TO DO:
Within the data below, how many lines contain "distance"? Reply with the number only.

(Stored items)
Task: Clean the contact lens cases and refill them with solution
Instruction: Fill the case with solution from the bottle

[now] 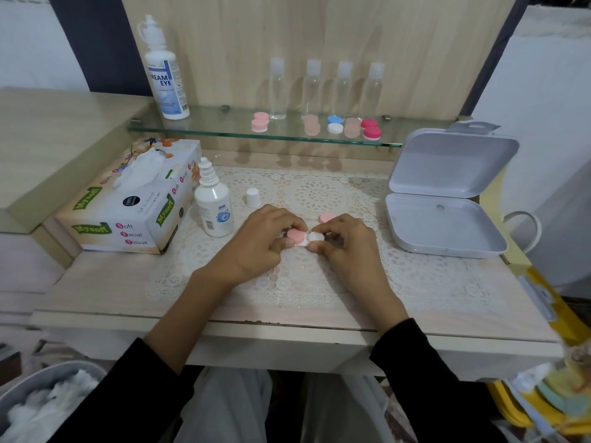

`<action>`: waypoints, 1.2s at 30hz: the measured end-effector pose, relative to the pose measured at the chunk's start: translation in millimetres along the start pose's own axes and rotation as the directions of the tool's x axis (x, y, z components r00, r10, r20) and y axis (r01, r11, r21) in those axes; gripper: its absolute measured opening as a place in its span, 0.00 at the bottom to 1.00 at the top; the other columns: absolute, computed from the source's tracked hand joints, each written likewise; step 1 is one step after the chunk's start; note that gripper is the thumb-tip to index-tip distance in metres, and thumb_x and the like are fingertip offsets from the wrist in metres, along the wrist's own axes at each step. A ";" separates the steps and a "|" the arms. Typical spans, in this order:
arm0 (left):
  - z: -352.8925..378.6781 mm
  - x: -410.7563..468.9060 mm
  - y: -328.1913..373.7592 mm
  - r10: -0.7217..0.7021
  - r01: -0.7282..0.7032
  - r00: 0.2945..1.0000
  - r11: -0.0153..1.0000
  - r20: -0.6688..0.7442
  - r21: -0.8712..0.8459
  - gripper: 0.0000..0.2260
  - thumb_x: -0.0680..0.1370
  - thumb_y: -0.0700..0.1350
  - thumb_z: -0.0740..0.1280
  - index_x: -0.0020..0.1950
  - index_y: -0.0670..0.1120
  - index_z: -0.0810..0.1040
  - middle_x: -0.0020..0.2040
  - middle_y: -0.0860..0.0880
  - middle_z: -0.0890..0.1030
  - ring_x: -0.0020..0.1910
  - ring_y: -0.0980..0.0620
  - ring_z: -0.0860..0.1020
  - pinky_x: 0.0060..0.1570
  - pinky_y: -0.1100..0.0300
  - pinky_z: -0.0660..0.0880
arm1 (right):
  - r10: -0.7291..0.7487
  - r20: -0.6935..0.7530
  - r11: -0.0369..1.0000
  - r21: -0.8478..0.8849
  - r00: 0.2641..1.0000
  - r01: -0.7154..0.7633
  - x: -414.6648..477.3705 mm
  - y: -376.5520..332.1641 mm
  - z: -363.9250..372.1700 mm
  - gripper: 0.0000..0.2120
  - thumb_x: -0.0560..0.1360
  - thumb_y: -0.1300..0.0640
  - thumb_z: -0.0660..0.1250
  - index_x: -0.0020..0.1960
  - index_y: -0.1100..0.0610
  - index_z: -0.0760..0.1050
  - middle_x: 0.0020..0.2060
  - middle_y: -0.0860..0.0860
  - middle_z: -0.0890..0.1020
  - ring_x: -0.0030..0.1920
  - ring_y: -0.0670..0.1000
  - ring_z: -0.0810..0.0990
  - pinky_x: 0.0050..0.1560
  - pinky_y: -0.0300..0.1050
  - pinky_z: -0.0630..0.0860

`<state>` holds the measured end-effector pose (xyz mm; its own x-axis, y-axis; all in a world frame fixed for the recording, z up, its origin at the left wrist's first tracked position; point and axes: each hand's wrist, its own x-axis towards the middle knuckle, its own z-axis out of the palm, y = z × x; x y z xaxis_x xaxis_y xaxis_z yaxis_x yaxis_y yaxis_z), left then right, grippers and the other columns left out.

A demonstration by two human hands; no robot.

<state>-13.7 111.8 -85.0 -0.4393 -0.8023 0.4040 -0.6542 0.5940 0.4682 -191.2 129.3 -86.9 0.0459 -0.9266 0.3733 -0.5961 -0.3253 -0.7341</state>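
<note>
Together, both hands (259, 247) (348, 247) pinch the lens case (303, 238).

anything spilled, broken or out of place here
No spill or damage shows. The small solution bottle stands uncapped, its white cap loose on the lace mat, and a pink lid lies apart from the case held by the left hand and the right hand. Normal mid-task.

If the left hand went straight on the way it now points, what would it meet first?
Probably the right hand, whose fingers pinch the other end of the lens case the left hand grips.
</note>
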 end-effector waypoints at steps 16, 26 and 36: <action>3.4 -6.6 -4.3 -0.034 0.034 0.999 0.999 -0.028 -0.003 0.14 0.74 0.46 0.63 0.58 0.48 0.80 0.52 0.52 0.80 0.54 0.51 0.73 0.59 0.52 0.68 | -0.031 -0.056 0.918 -0.396 0.998 0.006 -3.0 1.7 -2.8 0.24 0.76 0.60 0.52 0.71 0.51 0.70 0.70 0.48 0.70 0.67 0.54 0.65 0.60 0.47 0.56; 5.5 -7.7 -5.2 -0.020 0.021 0.998 1.000 -0.055 0.013 0.13 0.74 0.48 0.65 0.57 0.50 0.80 0.51 0.55 0.79 0.53 0.53 0.74 0.58 0.50 0.69 | -0.042 -0.110 0.937 -0.348 0.993 0.001 -5.8 7.3 0.7 0.06 0.74 0.62 0.67 0.50 0.54 0.77 0.46 0.47 0.81 0.51 0.53 0.73 0.48 0.45 0.58; 4.0 -8.8 -3.6 -0.028 0.027 0.998 0.999 -0.051 -0.022 0.16 0.74 0.56 0.63 0.58 0.54 0.79 0.50 0.57 0.78 0.53 0.56 0.73 0.59 0.52 0.68 | -0.144 -0.032 0.989 -0.011 0.989 0.144 -9.4 1.4 1.9 0.09 0.76 0.66 0.63 0.50 0.54 0.77 0.46 0.44 0.79 0.50 0.46 0.74 0.52 0.51 0.73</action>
<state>-10.0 116.4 -93.4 -0.3887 -0.8144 0.4308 -0.6517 0.5736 0.4963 -190.9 137.2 -92.5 0.1056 -0.8633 0.4936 -0.5924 -0.4533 -0.6660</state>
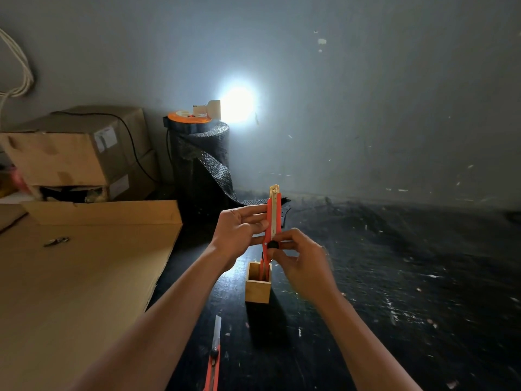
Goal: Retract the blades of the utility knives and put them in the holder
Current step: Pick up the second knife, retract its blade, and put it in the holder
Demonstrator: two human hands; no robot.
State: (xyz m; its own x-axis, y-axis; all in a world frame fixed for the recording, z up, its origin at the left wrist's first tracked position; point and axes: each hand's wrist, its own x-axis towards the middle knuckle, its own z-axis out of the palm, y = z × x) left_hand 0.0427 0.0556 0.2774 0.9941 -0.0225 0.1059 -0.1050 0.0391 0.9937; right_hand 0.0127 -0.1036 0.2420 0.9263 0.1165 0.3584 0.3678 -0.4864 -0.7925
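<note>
I hold a red utility knife (pixel 273 218) upright above the dark table, tip up. My left hand (pixel 239 230) grips its body from the left. My right hand (pixel 298 255) pinches the lower part, thumb on the black slider knob (pixel 273 244). Only a short metal tip shows at the knife's top. Below it stands a small square wooden holder (pixel 258 289) with a red knife (pixel 263 266) standing inside. A second red utility knife (pixel 214 359) lies on the table near the bottom edge, its blade extended and pointing away from me.
A large flat cardboard sheet (pixel 84 277) covers the left side, with a small metal clip (pixel 56 241) on it. Stacked cardboard boxes (pixel 79 153) and a black bubble-wrap roll (pixel 201 162) stand behind. A bright lamp (pixel 236 104) glares on the wall. The black tabletop (pixel 408 277) stretches right.
</note>
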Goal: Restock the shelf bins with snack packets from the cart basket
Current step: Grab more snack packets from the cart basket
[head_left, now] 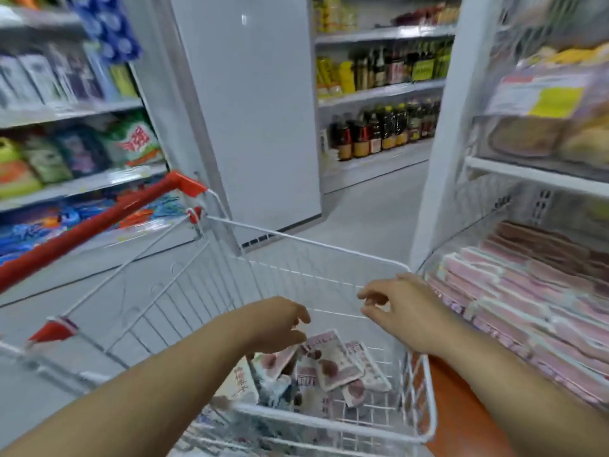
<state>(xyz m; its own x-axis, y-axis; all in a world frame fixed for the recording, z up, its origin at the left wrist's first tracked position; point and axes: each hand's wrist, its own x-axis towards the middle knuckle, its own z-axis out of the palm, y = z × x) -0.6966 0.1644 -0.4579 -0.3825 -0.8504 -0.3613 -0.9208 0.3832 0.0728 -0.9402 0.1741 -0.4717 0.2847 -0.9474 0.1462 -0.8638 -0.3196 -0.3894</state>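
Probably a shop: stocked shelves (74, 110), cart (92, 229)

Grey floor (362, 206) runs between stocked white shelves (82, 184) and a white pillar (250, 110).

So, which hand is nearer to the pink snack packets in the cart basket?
Left. The left hand hangs just above the pink snack packets, fingers pointing down at them. The right hand is higher and further right, near the right rim of the cart basket.
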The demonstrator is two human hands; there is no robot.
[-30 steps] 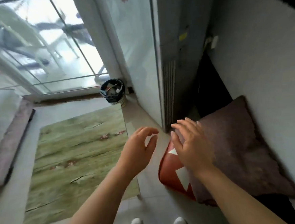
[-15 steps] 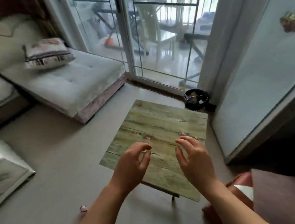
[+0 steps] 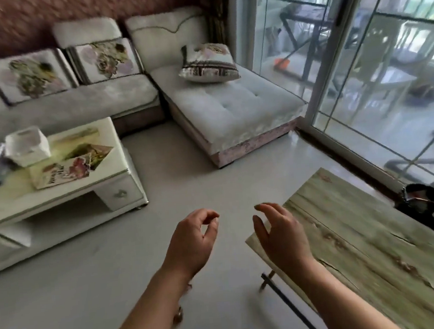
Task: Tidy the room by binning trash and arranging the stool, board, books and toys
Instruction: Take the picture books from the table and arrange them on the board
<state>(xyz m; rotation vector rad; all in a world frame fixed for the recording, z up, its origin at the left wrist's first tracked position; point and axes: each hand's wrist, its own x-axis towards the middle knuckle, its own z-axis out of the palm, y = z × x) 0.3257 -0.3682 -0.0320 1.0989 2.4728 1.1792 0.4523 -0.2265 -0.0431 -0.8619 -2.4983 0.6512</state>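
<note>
The board (image 3: 373, 245), green with a wood-grain print, sits low over the floor (image 3: 91, 291) on thin dark legs, close to the glass door (image 3: 360, 88). The black bin (image 3: 432, 209) stands just beyond its far right corner, with scraps already inside.

The right hand (image 3: 281, 239) hovers over the board's near left corner, and the left hand (image 3: 191, 244) hangs beside it over bare floor. Both are released and hold nothing, with the fingers loosely curled. The left thumb and forefinger nearly meet, but nothing shows between them.

Further out, the books (image 3: 66, 171) lie askew near the right end of the white surface (image 3: 119, 185), with a tissue box (image 3: 27, 146) behind them. The sofa (image 3: 232, 106) runs along the wall beyond, a cushion (image 3: 207, 61) on its end seat.

Within the last second the view has swung left, away from the corner by the bin. The bin has slid to the frame's right edge, while the sofa and surface have come into sight. The hands have stayed empty and raised throughout. I judge that work at the bin corner is done for now, and that the books are the likely next target.

The top book's cover carries dark lettering, too blurred to read. No other label shows.
</note>
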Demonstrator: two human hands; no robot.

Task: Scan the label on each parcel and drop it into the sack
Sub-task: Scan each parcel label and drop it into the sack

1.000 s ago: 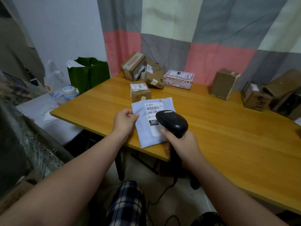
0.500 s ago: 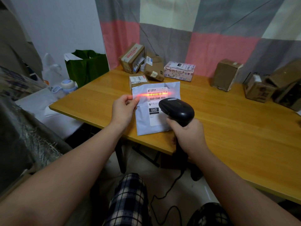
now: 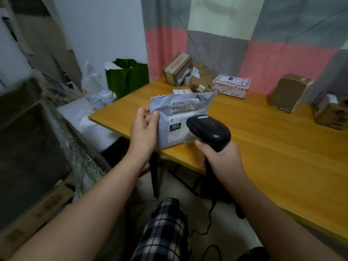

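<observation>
Sack: large woven grey sack (image 3: 33,147), mouth open, left of the orange wooden table (image 3: 282,157); contents not visible.
Unscanned parcels: brown cardboard boxes (image 3: 177,69) along the table's far edge, seemingly awaiting scanning.
Current parcel: flat grey plastic mailer (image 3: 180,117), lifted above the table's near-left corner, label facing up; no beam visible.
Left hand (image 3: 144,132): pinching the mailer's left edge.
Right hand (image 3: 221,159): clamped around the black handheld scanner (image 3: 209,129).

Both forearms bare, no sleeves; blk/white plaid trousers (image 3: 163,230) on legs.
</observation>
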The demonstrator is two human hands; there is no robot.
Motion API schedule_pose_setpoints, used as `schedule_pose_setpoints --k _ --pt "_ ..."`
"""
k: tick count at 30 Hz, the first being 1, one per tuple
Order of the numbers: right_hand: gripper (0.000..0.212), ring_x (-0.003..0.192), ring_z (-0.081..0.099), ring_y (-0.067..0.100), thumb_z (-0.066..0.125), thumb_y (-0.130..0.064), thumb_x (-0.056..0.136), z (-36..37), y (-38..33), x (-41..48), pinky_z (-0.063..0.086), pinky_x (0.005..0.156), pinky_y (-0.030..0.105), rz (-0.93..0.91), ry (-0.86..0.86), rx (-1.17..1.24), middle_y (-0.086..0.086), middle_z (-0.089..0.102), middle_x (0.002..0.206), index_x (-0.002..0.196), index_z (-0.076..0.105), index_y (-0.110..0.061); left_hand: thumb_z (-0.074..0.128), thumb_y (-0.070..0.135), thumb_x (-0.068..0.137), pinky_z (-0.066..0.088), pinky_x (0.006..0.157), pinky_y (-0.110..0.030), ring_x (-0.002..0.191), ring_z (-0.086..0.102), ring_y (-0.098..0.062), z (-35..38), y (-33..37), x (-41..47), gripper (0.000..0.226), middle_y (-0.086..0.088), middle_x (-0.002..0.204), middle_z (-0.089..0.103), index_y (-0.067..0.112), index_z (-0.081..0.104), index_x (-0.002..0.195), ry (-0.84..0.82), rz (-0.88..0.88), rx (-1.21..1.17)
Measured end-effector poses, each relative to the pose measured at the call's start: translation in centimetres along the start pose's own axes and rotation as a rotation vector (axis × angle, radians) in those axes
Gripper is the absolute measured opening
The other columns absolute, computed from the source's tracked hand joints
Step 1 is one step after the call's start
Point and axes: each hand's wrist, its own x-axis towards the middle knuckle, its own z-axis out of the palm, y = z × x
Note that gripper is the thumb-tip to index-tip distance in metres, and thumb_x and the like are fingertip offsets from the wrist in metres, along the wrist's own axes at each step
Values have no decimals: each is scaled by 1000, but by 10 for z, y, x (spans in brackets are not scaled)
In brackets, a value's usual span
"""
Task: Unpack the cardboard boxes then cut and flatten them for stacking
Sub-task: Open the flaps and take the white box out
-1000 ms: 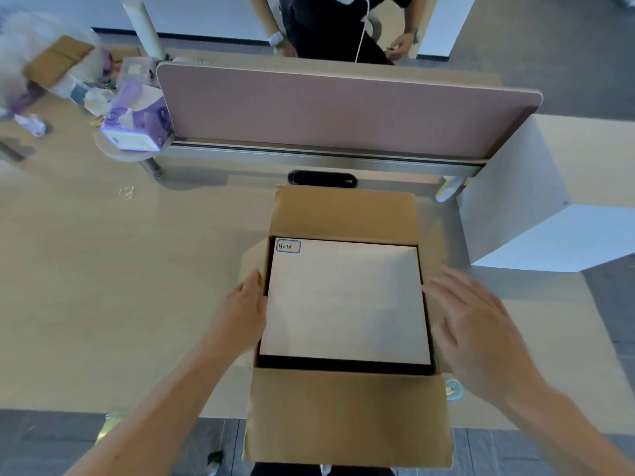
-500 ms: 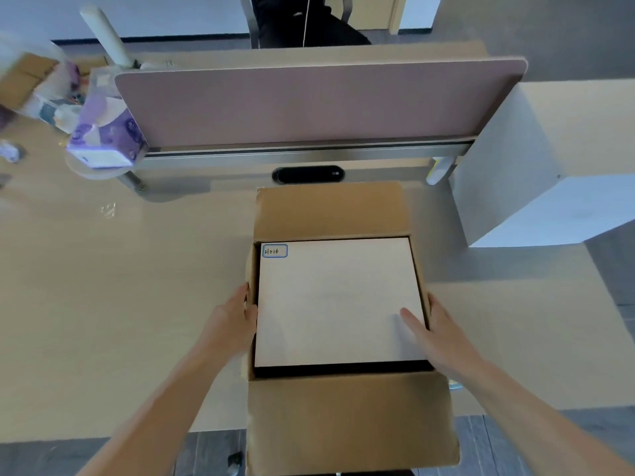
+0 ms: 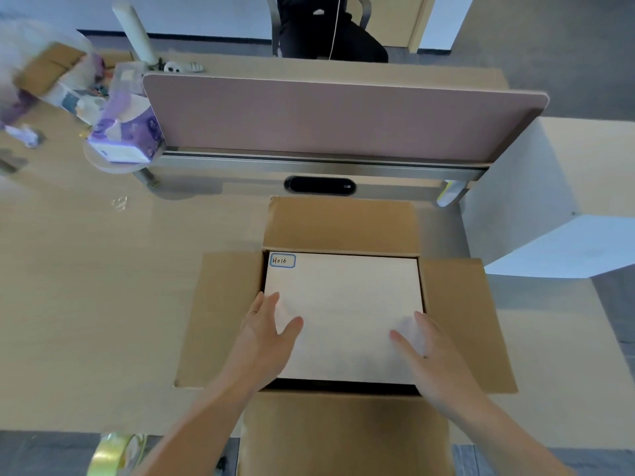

THE ANSWER:
2